What were the steps involved in getting it off the ground?
I handed out flyers to let people know we existed, went to every single event under the sun, and did trunk shows around the country. There's nothing that we didn't do to get the word out. We actually opened the store the day I had my son and right when Lehman Brothers (where my husband worked) went bankrupt. He moved to Barclay's, but he had helped me financially with the company and that all changed. We had to be more resourceful, and I think it made me grow as a
businesswoman a lot quicker than if I could just rely on my husband.
Did you feel confident that the brand would be a success among the large retailers?

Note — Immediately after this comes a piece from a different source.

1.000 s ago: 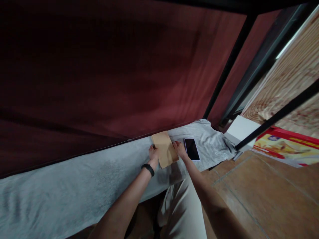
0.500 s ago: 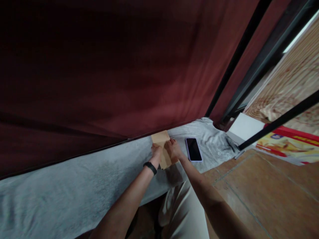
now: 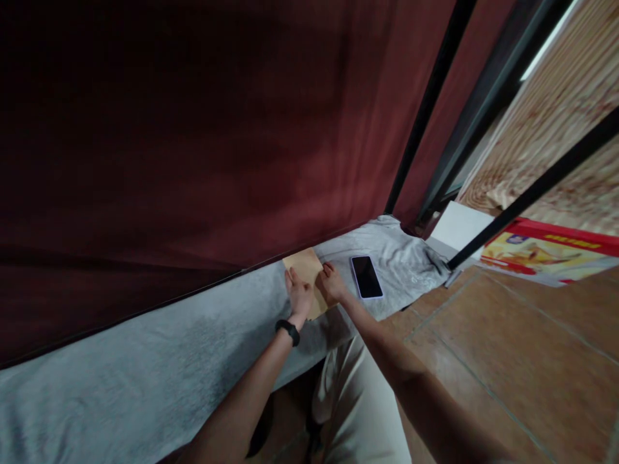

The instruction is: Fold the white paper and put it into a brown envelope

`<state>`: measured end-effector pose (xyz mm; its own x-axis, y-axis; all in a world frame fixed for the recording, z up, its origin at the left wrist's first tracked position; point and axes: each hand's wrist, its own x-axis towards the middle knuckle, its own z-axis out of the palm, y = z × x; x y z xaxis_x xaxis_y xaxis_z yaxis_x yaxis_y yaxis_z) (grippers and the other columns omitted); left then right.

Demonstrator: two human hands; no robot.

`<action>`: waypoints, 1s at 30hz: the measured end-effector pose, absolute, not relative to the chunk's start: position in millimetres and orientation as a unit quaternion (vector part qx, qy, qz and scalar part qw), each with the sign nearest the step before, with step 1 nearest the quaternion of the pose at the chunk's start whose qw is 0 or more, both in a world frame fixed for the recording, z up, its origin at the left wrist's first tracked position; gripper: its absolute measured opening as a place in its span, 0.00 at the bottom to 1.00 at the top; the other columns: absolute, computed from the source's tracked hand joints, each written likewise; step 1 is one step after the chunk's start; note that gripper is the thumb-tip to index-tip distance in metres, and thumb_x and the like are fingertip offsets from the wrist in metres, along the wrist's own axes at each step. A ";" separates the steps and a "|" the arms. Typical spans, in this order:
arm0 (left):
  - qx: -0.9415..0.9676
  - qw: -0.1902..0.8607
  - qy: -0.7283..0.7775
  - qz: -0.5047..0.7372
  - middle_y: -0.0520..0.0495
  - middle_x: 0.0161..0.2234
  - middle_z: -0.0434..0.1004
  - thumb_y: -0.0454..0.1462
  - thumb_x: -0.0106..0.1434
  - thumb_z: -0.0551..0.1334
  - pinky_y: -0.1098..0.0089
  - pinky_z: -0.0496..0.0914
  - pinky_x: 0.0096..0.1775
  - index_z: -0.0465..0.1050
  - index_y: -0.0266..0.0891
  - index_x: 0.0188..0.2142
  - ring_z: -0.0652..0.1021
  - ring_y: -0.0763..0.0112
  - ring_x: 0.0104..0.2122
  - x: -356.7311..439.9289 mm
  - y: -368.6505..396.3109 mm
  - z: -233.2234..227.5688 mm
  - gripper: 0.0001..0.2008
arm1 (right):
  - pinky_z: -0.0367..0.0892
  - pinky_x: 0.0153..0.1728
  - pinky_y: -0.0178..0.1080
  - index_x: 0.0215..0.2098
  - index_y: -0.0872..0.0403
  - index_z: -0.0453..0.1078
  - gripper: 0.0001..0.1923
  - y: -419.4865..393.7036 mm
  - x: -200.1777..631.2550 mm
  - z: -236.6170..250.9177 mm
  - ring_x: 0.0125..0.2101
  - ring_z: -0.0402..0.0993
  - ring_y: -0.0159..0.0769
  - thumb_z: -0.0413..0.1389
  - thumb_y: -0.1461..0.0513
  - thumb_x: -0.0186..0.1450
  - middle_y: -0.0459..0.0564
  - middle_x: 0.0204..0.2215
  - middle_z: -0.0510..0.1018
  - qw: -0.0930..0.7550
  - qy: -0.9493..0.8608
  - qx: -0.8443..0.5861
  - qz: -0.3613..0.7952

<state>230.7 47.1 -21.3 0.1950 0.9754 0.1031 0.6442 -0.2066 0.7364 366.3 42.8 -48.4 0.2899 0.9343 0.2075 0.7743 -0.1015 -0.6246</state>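
A tan paper envelope lies flat on the grey sheet, its far edge against the dark red curtain. My left hand, with a black band on the wrist, presses flat on the envelope's left side with fingers spread. My right hand rests on its right side with fingers curled down on the paper. Both hands cover most of the envelope. A black phone lies face up on the sheet just right of my right hand.
A dark red curtain hangs right behind the sheet. Black metal frame bars rise at the right. A white board and a red and yellow box lie beyond the sheet's end. Brown floor tiles spread at the right.
Both hands have slid inward from the envelope's side edges onto its top, so that less of the paper shows. The phone has stayed where it was.
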 end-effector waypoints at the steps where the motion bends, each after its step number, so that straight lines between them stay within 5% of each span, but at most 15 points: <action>1: 0.738 0.262 0.556 0.277 0.26 0.70 0.49 0.29 0.61 0.55 0.55 0.50 0.68 0.48 0.24 0.69 0.50 0.51 0.71 230.7 43.0 -16.9 0.37 | 0.67 0.58 0.46 0.52 0.61 0.72 0.16 42.4 366.4 -48.0 0.56 0.72 0.44 0.49 0.67 0.68 0.63 0.52 0.77 0.340 -0.574 -0.735 0.124; 10: 0.892 0.101 0.424 0.118 0.37 0.73 0.47 0.39 0.70 0.53 0.46 0.46 0.68 0.55 0.38 0.69 0.48 0.50 0.72 215.4 -23.6 -17.3 0.29 | 0.63 0.62 0.50 0.62 0.59 0.66 0.24 -29.7 395.3 -51.2 0.63 0.63 0.48 0.48 0.60 0.69 0.63 0.62 0.67 0.384 -0.521 -0.759 0.062; 14: 0.894 0.103 0.429 0.077 0.36 0.72 0.49 0.39 0.69 0.56 0.45 0.49 0.67 0.57 0.38 0.69 0.49 0.49 0.71 211.7 -31.4 -19.4 0.30 | 0.58 0.63 0.55 0.66 0.65 0.59 0.29 -68.2 415.4 -54.8 0.66 0.56 0.55 0.48 0.60 0.69 0.70 0.65 0.62 0.311 -0.459 -0.832 0.000; 18: 0.896 0.102 0.420 0.101 0.36 0.72 0.47 0.40 0.68 0.57 0.44 0.47 0.68 0.55 0.39 0.70 0.49 0.49 0.72 207.1 -31.3 -10.4 0.32 | 0.59 0.61 0.52 0.67 0.67 0.57 0.32 -81.6 429.9 -49.5 0.63 0.61 0.56 0.49 0.57 0.70 0.72 0.63 0.65 0.242 -0.380 -0.892 0.040; 22: 0.877 0.144 0.425 0.173 0.38 0.73 0.47 0.39 0.69 0.55 0.46 0.48 0.68 0.56 0.41 0.69 0.50 0.51 0.72 181.8 -46.3 -12.0 0.30 | 0.61 0.58 0.48 0.69 0.66 0.54 0.36 -78.5 434.4 -37.5 0.59 0.67 0.56 0.51 0.53 0.70 0.71 0.61 0.68 0.209 -0.365 -0.902 0.099; 27: 0.810 0.256 0.462 0.256 0.41 0.72 0.51 0.35 0.65 0.55 0.49 0.54 0.67 0.63 0.43 0.66 0.52 0.55 0.71 126.9 -94.6 -32.3 0.28 | 0.60 0.57 0.55 0.72 0.65 0.46 0.51 -70.7 418.7 -29.4 0.60 0.64 0.64 0.60 0.47 0.62 0.77 0.64 0.60 0.160 -0.358 -0.916 0.086; 30: 0.750 0.337 0.489 0.292 0.42 0.71 0.54 0.38 0.64 0.57 0.51 0.55 0.67 0.66 0.44 0.64 0.57 0.55 0.70 99.5 -123.7 -38.4 0.27 | 0.58 0.57 0.57 0.72 0.65 0.46 0.51 -71.7 408.1 -27.5 0.61 0.62 0.66 0.61 0.49 0.61 0.79 0.64 0.58 0.153 -0.363 -0.917 0.059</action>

The big misconception about our clothes is that we're more expensive than A Pea in the Pod. We actually fall in the same price bracket. Yes, they're a dominant force, but after working there, I wanted to go further to make people happy. And that's where we come in.
What do you wish you would have known before you started?
I'm glad I didn't know anything because I would have been too scared to start it! Naiveté and a lot of passion go a long way.
What were some roadblocks or challenges along the way?
When it's a small business like ours, it's very difficult to find people with the same level of passion and attention to detail that I have. We're still a small company and when we find that person, we'll do anything to keep them - I think it's the most important thing in making a business succeed.
What's one piece of advice you have for a mom who wants to launch a business in the fashion industry?
I think it takes a lot of belief in yourself and your product. Everybody is going to tell you it's one of the hardest industries and it's not going to be possible, but it takes a constant set of small leaps of faith to keep going.
How do you manage a work/life balance?
If it's not scheduled, it's not going to happen. Also, I check the Blackberry at the door [at home], which is the hardest thing to do. There are certain hours when people know they can't contact me because the Blackberry is not going to be on.
We're working on a new website that will be a big place for maternity clothes and other brands. And MomPrep classes will be available through webinars. There is also going to be a much bigger forum for people to talk and be able to collect information about being pregnant and being a new mom.